* _Problem to solve_
Each line of the data below should be restated exactly, with images left out.
*** Begin section ***
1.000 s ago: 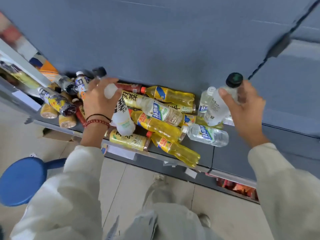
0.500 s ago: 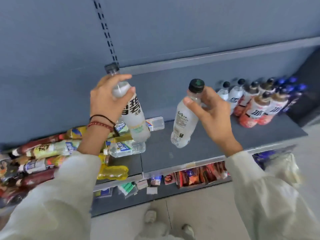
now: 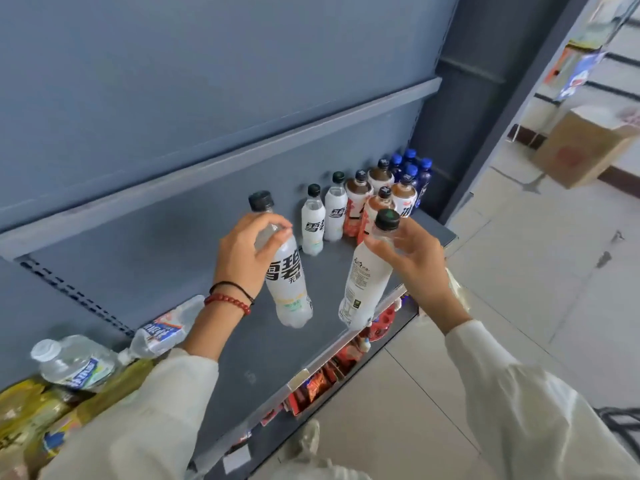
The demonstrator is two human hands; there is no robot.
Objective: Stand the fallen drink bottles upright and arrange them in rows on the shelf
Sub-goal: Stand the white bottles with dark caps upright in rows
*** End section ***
* _Response to this exercise_
1.000 s ago: 
0.500 s ago: 
now: 
The demonstrator is two human hands; there is no robot.
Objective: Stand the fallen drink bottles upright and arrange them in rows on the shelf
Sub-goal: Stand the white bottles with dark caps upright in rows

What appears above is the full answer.